Fixing it via method 1 is more correct than method 2 in terms of avoiding 
incorrect CSE:
{code:diff}
diff --git 
a/sql/catalyst/src/main/scala/org/apache/spark/sql/catalyst/expressions/EquivalentExpressions.scala
 
b/sql/catalyst/src/main/scala/org/apache/spark/sql/catalyst/expressions/EquivalentExpressions.scala
index 330d66a21b..12def60042 100644
--- 
a/sql/catalyst/src/main/scala/org/apache/spark/sql/catalyst/expressions/EquivalentExpressions.scala
+++ 
b/sql/catalyst/src/main/scala/org/apache/spark/sql/catalyst/expressions/EquivalentExpressions.scala
@@ -40,7 +40,11 @@ class EquivalentExpressions {
    * Returns true if there was already a matching expression.
    */
   def addExpr(expr: Expression): Boolean = {
-    updateExprInMap(expr, equivalenceMap)
+    if (supportedExpression(expr)) {
+      updateExprInMap(expr, equivalenceMap)
+    } else {
+      false
+    }
   }
 
   /**
{code}
the query runs correctly again, but this time the aggregate expression is NOT 
CSE'd anymore, done consistently for both aggregate expressions and result 
expressions:
{code}
AdaptiveSparkPlan isFinalPlan=false
+- SortAggregate(key=[], functions=[max(transform(array(id#0L), 
lambdafunction(lambda x#1L, lambda x#1L, false))), max(transform(array(id#0L), 
lambdafunction(lambda x#2L, lambda x#2L, false)))])

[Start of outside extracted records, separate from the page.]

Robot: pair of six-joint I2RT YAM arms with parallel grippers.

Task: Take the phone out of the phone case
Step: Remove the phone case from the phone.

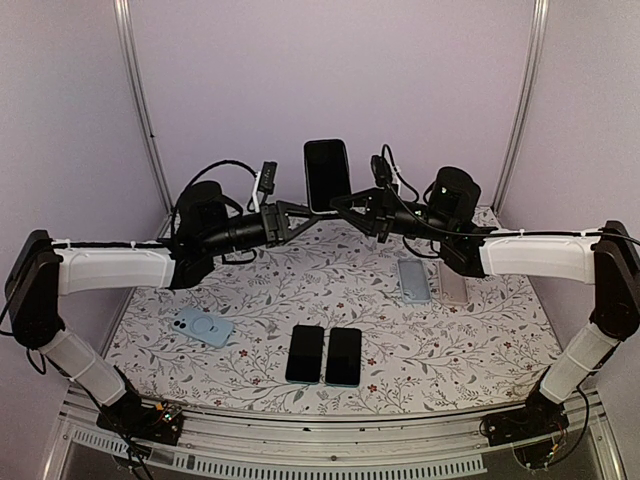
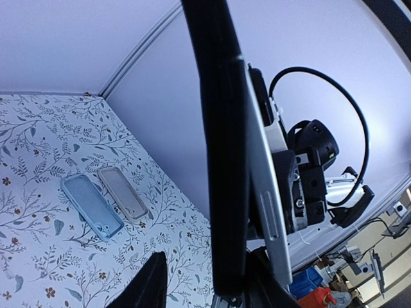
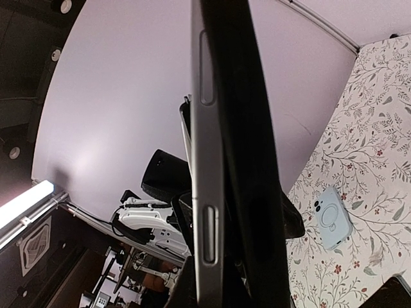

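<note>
The phone (image 1: 328, 175) stands upright in the air above the back middle of the table, dark face toward the top camera. Edge-on in the wrist views it is a black slab (image 2: 221, 160) (image 3: 244, 128) beside a grey strip (image 2: 263, 192) with side-button shapes. I cannot tell which is the phone case. My left gripper (image 1: 303, 212) (image 2: 212, 282) straddles its lower left corner, open, with a gap between one finger (image 2: 144, 285) and the slab. My right gripper (image 1: 350, 207) (image 3: 237, 256) is shut on its lower right part.
Two dark phones (image 1: 305, 353) (image 1: 343, 356) lie side by side at the front middle. A light blue case (image 1: 203, 327) (image 3: 334, 218) lies front left. A blue case (image 1: 413, 280) (image 2: 92, 205) and a grey case (image 1: 455, 287) (image 2: 123, 192) lie on the right.
</note>
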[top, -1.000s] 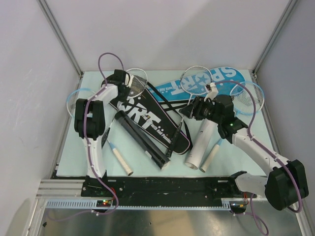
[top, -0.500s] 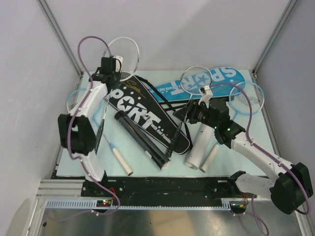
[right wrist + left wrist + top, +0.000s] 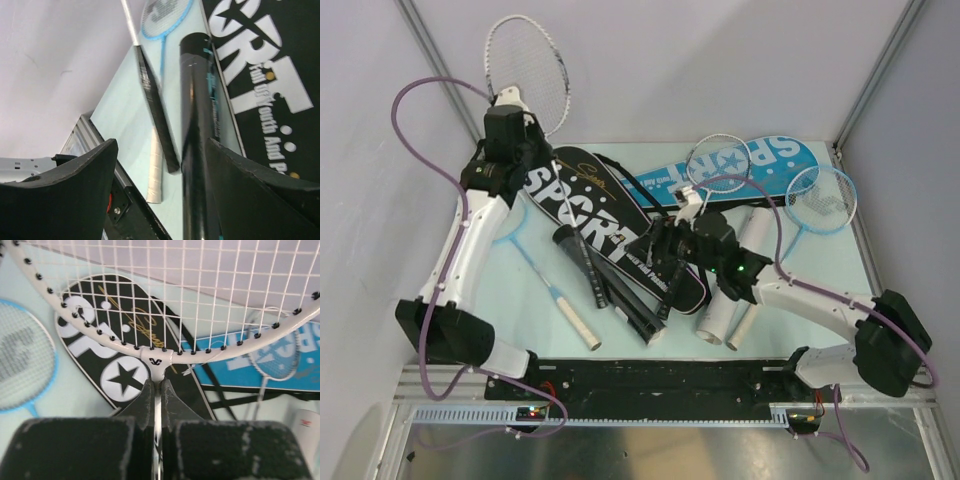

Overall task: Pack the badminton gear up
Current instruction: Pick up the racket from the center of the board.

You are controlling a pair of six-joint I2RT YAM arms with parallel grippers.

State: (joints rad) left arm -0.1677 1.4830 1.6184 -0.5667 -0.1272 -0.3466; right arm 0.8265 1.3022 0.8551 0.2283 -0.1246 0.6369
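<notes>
**Badminton gear: silver racket [image 3: 525, 70] held up, the rest laid on the table [image 3: 830, 255]**

The silver racket is gripped by the left gripper [image 3: 513, 115], whose fingers [image 3: 145, 405] are clamped tight on the thin shaft just below the throat. Its strung head is held high against the back wall, above the far left corner of the table.

Just beneath it, the black "SPORT" cover [image 3: 590, 215] is laid diagonally across the middle of the table. The black tube [image 3: 615, 290] is laid along the cover's near edge. A light-blue racket [image 3: 510, 225] is seen flat to the left of the cover, partly hidden under the left arm.

The right gripper [image 3: 648, 250] is held low over the near end of the black cover, with its jaws spread wide and nothing clamped. In the right wrist view, the black tube is framed between the two fingers [image 3: 75, 190]. Contact with the tube cannot be told. A black-wrapped handle [image 3: 157, 115] is seen just beside the tube.

Further right, the white tube [image 3: 730, 290] is laid beside the right arm. The blue "SPORT" cover [image 3: 760, 160] is spread along the far edge, with a second silver-framed racket [image 3: 718, 163] laid on it. Another light-blue racket [image 3: 820, 200] is placed near the right edge.
</notes>
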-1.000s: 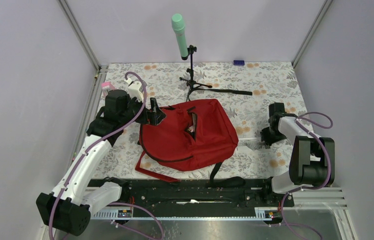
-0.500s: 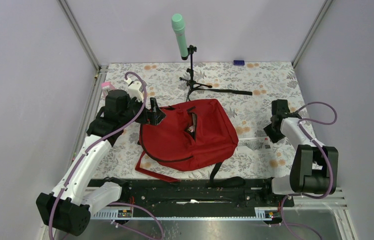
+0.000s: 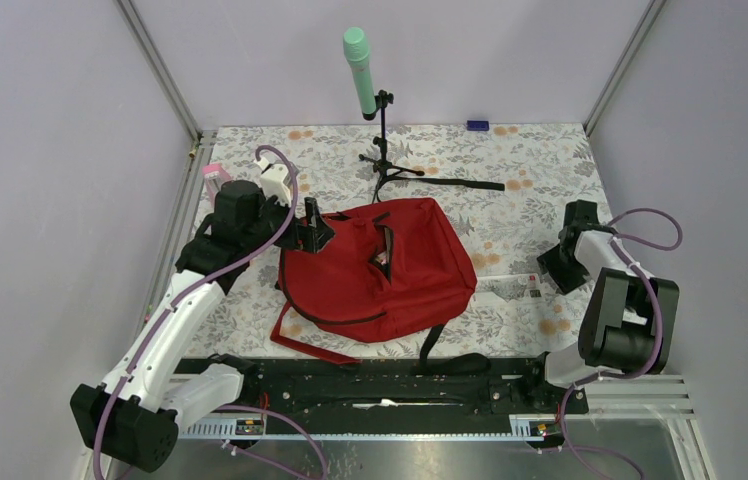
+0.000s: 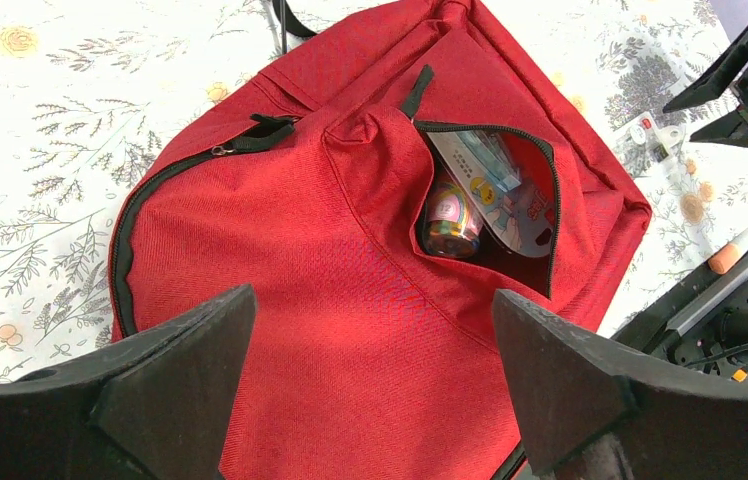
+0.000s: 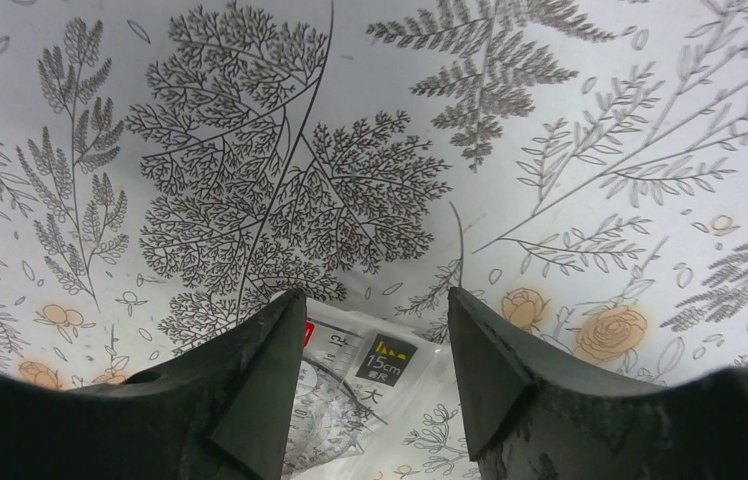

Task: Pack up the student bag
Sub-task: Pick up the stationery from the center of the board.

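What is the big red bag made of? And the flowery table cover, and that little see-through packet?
The student bag looks like matte woven cloth: a fine weave shows and it sags in soft folds. The table cover seems a smooth printed sheet, maybe vinyl; it lies flat. The packet looks like thin clear plastic, crinkled and glossy.

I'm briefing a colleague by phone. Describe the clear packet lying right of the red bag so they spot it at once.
Start at the student bag, the big red backpack mid-table. On the floral cloth off its right side, near the right gripper, lies the clear packet. It alone is flat, see-through plastic with a label reading 15cm.
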Available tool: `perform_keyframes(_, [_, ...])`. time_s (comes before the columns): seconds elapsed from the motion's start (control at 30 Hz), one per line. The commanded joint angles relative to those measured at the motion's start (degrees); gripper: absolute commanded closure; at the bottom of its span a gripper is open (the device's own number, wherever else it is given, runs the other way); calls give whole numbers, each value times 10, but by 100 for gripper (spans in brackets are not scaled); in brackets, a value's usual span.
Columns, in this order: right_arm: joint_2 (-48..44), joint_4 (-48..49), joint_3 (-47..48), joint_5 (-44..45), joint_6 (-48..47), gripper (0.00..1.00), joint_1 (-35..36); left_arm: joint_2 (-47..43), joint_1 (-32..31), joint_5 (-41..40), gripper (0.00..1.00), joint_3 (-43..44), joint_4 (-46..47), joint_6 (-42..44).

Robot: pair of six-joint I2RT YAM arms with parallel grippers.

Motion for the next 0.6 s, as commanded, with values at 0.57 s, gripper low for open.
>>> perform_keyframes(0.57, [7,31,-35,-113,-34,67,-5,-9,-5,-9,8,4,10,9])
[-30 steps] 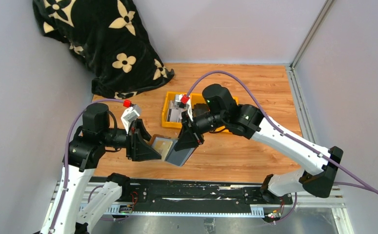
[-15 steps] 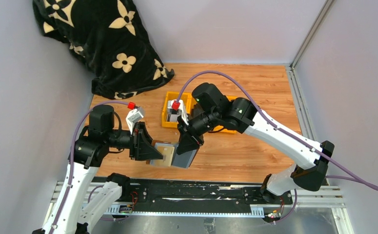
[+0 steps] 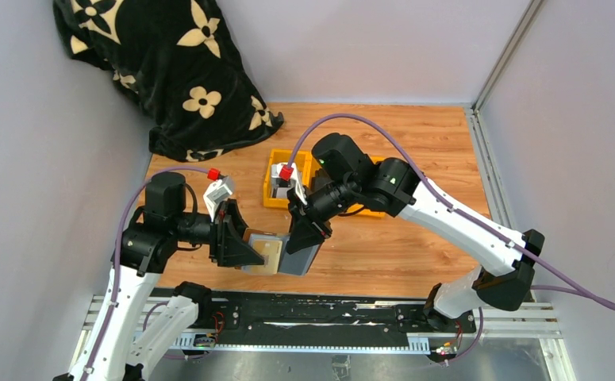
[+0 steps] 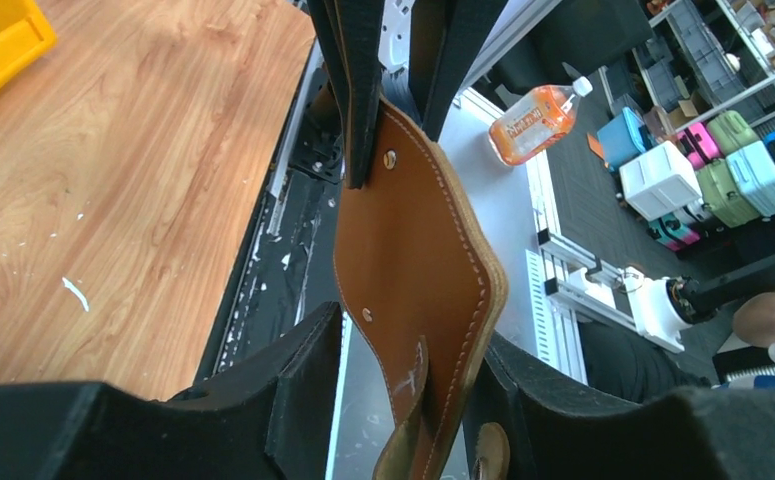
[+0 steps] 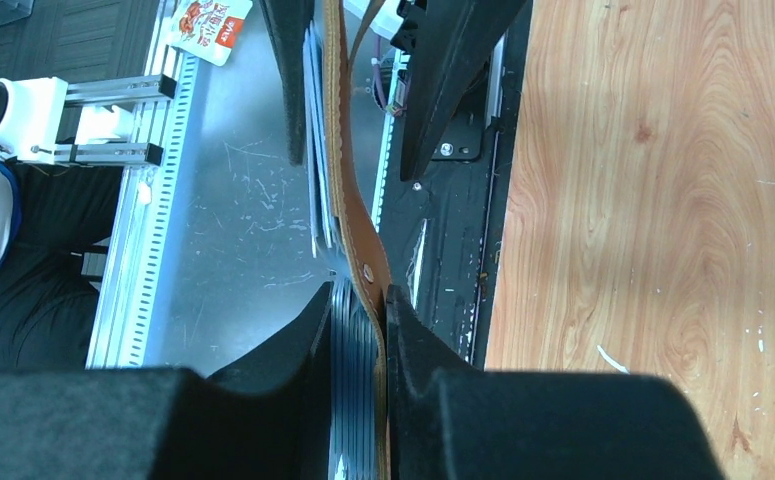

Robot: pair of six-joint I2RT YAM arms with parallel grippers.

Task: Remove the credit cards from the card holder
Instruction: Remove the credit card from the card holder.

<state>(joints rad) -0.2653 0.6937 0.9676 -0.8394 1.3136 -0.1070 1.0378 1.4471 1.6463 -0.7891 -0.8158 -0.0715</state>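
The holder [image 4: 413,250] runs off the bottom edge in both wrist views; what it holds cannot be told. From above, the right arm [image 3: 391,186] covers much of the bin [image 3: 270,194]; the top edge cuts the blanket [image 3: 161,63]

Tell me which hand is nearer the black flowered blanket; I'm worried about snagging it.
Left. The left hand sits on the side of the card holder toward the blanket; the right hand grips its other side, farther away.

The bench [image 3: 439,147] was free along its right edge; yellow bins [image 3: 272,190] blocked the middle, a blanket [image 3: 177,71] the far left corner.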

   +- Exchange SinglePartition, ENSURE_REQUIREMENTS, [plan_id=11]
      +- SortAggregate(key=[], functions=[partial_max(transform(array(id#0L), 
lambdafunction(lambda x#1L, lambda x#1L, false))), 
partial_max(transform(array(id#0L), lambdafunction(lambda x#2L, lambda x#2L, 
false)))])
         +- Range (0, 2, step=1, splits=16)
{code}
and for this particular case, the CSE that used to take place was actually 
okay, so losing CSE here means performance regression.